Cena minimalna się nie sprawdzi ktoś bardzo szybko wpadnie na to jak to obejść.
Wolny rynek się nie sprawdza?? Sprawdza tylko nie koniecznie po myśli wszystkich, są oski co szkolą za 900 są oski co szkolą za 1400, komu co pasuje, jak ktoś oczekuje taniej tandety to i tak nie kupi porządnej usługi.

Może wprowadźmy ceny minimalne na wszystko?? A przepraszam to już było i urzędowe się nazywało, ale system został obalony.

Dodatkowo wiesz ile osków powstanie jak wprowadzą cenę minimalną, będziesz miał jednego kursanta w miesiącu i pięciu konkurentów w promieniu 100 metrów.
Szybka jazda nie wymaga odpowiednich umiejętności. Trzeba jedynie wiedzieć który pedał odpowiada za jej zwiększanie.
Borys_q
 
Posty: 3480
Dołączył(a): sobota 22 marca 2008, 16:36
Lokalizacja: Gdańsk

Re: PRACA Na "L" z własnym autem

Postprzez gumbo » piątek 22 lutego 2013, 17:02

czepiacz napisał(a):Mnie się wydaje, że przez wiele lat uprawnienia instruktora nauki jazdy zbyt łatwo było otrzymać...
Jeśli instruktor nie posiada własnego auta, to na czym on zdobywał praktykę? Czego chce nauczyć?
O instruktorach kat.

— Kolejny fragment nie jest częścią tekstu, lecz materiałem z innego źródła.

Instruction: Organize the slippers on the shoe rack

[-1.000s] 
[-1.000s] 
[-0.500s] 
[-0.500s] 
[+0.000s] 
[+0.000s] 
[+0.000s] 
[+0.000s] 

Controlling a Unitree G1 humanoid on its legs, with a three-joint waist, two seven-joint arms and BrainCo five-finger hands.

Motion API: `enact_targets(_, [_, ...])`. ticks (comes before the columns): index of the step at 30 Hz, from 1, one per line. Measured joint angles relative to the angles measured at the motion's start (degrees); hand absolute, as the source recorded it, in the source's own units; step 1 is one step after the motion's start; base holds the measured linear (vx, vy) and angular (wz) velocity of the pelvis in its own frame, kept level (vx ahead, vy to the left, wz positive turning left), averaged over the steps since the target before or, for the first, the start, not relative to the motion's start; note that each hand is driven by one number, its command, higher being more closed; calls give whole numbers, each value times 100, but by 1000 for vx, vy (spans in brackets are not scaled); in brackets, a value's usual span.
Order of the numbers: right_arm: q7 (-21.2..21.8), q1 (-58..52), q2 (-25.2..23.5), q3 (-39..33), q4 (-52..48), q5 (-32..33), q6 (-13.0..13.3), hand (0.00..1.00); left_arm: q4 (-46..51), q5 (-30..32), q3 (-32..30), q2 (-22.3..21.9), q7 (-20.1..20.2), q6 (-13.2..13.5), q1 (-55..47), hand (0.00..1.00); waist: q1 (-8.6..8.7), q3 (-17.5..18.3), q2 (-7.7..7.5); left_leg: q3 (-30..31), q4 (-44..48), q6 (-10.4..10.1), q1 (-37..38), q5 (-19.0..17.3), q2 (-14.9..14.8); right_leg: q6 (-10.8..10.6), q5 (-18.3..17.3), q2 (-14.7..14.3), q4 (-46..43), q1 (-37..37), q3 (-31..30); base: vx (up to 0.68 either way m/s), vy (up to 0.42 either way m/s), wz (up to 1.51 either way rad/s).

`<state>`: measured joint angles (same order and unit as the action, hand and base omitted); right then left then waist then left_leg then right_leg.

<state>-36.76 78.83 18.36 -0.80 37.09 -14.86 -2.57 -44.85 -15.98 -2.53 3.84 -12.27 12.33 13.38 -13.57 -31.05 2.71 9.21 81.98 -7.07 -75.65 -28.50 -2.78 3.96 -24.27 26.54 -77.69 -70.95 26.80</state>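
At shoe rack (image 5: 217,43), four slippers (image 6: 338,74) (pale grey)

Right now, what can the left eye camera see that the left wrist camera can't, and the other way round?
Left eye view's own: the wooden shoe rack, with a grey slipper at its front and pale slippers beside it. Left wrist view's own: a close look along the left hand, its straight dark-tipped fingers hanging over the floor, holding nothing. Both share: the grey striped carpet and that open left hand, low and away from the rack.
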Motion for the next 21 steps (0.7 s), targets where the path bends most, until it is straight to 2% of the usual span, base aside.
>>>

A nie wspominając... 90% na widok nowych zadań egzaminacyjnych robiła znak krzyża...


Nie mogę się z tym zgodzić jak ja zdawałem na 2 grupy po około 50 osób same testy zdało łącznie 18 osób do tego jeszcze ze 5 odpadło na Prezentacji i kolejne 3 osób na Praktycznym więc suma sumarum na 100 osób zdało 10 osób.
zaznaczam że z tych 100 osób duże grono już na pewno podchodziło po kilka razy do egz. czyli rzeczywista zdawalność jeszcze mniejsza niż 10%

Według mnie Zbyt duże zainteresowanie sprzed kilku lat. co 2 chciałbyć instruktorem teraz patrząc zainteresowanie jest mizerne Kursem Instruktor.
gumbo
 
Posty: 40
Dołączył(a): niedziela 06 grudnia 2009, 18:43

Re: PRACA Na "L" z własnym autem

Postprzez szerszon » piątek 22 lutego 2013, 23:48

Borys_q napisał(a):
Dodatkowo wiesz ile osków powstanie jak wprowadzą cenę minimalną, będziesz miał jednego kursanta w miesiącu i pięciu konkurentów w promieniu 100 metrów.
Na razie mam bandę specjalistów z kursem ponizej 1000zł.
Przy cenie równej doszłyby do głosu inne wartości.
szerszon
 
Posty: 16316
Dołączył(a): sobota 11 lipca 2009, 15:03

Re: PRACA Na "L" z własnym autem

Postprzez winston » piątek 22 lutego 2013, 23:54

Dokładnie tak! Przy czym cena którą podałeś jest w mojej opinii za niska. Na chwile obecną min. 2000. OSK ma prosperować a nie wegetować.
PJ: ABCD
instruktor kat. B


__________________
ignorowani za trolling:
Drezyna,
Avatar użytkownika
winston
 
Posty: 361
Dołączył(a): piątek 30 listopada 2012, 16:00
Lokalizacja: Pogórze Zachodniobeskidzkie

Re: PRACA Na "L" z własnym autem

Postprzez szerszon » sobota 23 lutego 2013, 00:09

Nie chciałem być zachłanny, ale jak mi tu niektórzy koledzy piszą, za jakie stawki pracują, to sie nóż w kieszeni otwiera.
Dziadowskie szefostwo w zachłannym państwie, przy totalnej mizerii urzędniczej.
jestem jak najbardziej za zaostrzeniem polityki wobec OSK ale na polu kompetencji i znajomości fachu, a nie wciskania obciążeń typu papierologia, kasy fiskalne... i tym podobne duperele.
Poszedłem na kurs dla kandydatów na egzaminatorów bez większych perspektyw na przejście na ciemną stronę mocy za niemałą kasę- a specjaliści chcą mi warsztaty robić-sukcesem będzie jak nie zgłupieję.
szerszon
 
Posty: 16316
Dołączył(a): sobota 11 lipca 2009, 15:03

Re: PRACA Na "L" z własnym autem

Postprzez winston » sobota 23 lutego 2013, 01:05

szerszon napisał(a):Dziadowskie szefostwo w zachłannym państwie, przy totalnej mizerii urzędniczej

To jest fakt. Natomiast wszyscy wycierają sobie gębę bezpieczeństwem ruchu drogowego. Skoro tak, to... pojazd ma być sprawny, a kierowca ma być dobrze wyszkolony.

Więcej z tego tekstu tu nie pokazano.